What is being asked –
Exactly the lines from the beginning of the listing below through the line that contains "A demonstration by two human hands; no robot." should be transcribed, and pictures must stay out.

Stored data –
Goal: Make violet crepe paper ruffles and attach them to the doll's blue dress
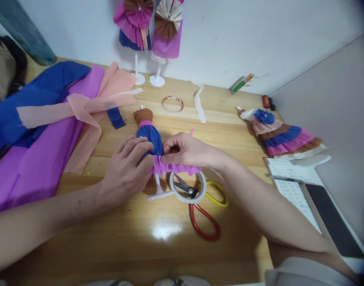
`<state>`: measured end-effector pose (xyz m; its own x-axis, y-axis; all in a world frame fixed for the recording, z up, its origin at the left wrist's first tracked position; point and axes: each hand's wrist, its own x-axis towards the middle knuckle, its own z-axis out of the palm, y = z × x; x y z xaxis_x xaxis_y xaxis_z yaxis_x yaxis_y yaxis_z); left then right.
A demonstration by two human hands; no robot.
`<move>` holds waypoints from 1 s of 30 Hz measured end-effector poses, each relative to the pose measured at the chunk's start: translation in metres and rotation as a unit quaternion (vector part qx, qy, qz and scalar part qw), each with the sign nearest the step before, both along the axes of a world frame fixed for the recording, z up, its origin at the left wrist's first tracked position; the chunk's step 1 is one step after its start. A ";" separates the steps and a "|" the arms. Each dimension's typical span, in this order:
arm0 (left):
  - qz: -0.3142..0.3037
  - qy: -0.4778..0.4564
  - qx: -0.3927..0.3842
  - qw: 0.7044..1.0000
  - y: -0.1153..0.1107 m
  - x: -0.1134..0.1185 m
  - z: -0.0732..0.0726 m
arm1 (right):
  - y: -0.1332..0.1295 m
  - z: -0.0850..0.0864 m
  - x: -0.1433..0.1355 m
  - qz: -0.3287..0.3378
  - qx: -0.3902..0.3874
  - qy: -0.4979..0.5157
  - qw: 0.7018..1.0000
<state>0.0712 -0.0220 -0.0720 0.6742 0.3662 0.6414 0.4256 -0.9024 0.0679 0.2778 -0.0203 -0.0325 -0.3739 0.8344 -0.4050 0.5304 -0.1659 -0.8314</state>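
Note:
A small doll dress [149, 135] lies on the table, with a brown top, a pink waistband and a blue skirt. My left hand [126, 169] is closed on the skirt's lower left side, its fingers curled over the fabric. Along the hem runs a gathered purple strip [182, 169], its loose end reaching right. My right hand [183, 149] pinches this strip at the hem, thumb against fingers. Below the strip, a roll of white tape [203, 190] lies over the blades of scissors [205, 222] with red and yellow handles. The dress's white stand [158, 188] shows under the hem.
Blue, purple and peach fabric [89, 107] is piled at left. Two dressed stands [158, 80] stand against the wall. A tape ring [172, 104], a pale strip [199, 104] and a green tube [242, 84] lie behind. At right are a layered dress [284, 137], notebook and phone [333, 218].

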 end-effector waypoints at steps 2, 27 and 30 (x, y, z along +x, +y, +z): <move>-0.001 -0.002 -0.003 1.000 0.000 0.000 0.000 | 0.000 0.000 -0.002 -0.002 0.003 -0.015 1.000; 0.015 0.003 0.027 1.000 0.000 0.008 0.005 | 0.003 -0.002 0.002 -0.004 0.023 0.018 1.000; 0.010 0.007 0.003 1.000 -0.002 0.009 0.007 | 0.004 -0.002 0.005 -0.015 0.008 0.037 0.999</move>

Result below –
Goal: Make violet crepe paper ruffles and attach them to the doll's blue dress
`<state>`: measured end-effector pose (xyz m; its own x-axis, y-axis; all in a world frame fixed for the recording, z up, its origin at the left wrist's first tracked position; point and axes: each hand's wrist, its own x-axis towards the middle knuckle, its own z-axis out of the palm, y = z × x; x y z xaxis_x xaxis_y xaxis_z yaxis_x yaxis_y yaxis_z); left then right.
A demonstration by two human hands; no robot.

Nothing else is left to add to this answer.